Activity:
Your answer must be the exact lines of the listing below that run from the line with "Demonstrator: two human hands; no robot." to the line with "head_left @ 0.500", ends included, and no pictures.

--- START ---

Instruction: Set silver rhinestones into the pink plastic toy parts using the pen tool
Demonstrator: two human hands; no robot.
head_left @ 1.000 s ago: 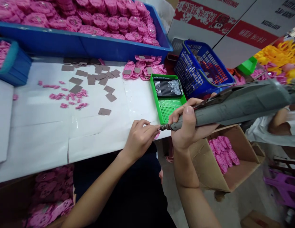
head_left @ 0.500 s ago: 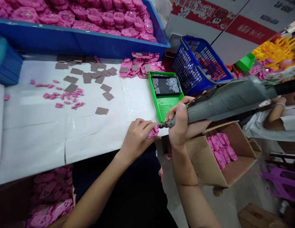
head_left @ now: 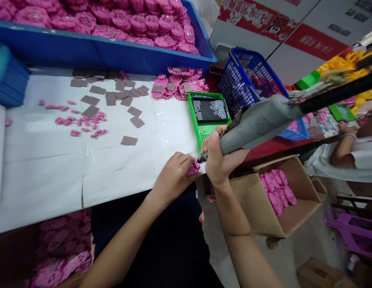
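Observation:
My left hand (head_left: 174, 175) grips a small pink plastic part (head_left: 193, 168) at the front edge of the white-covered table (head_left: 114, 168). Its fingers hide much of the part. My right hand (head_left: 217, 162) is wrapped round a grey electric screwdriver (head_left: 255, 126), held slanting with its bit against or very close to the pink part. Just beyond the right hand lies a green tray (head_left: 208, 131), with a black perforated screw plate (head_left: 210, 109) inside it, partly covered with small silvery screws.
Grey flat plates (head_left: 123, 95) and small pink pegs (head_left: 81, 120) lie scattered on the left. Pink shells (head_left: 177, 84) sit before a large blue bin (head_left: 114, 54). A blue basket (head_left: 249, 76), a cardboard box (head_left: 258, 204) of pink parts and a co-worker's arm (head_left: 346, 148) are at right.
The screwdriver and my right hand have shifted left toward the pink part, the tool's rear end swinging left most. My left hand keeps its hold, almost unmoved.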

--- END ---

Response to this task:
Demonstrator: two human hands; no robot.
head_left @ 1.000 s ago: 
head_left @ 0.500 s ago: 

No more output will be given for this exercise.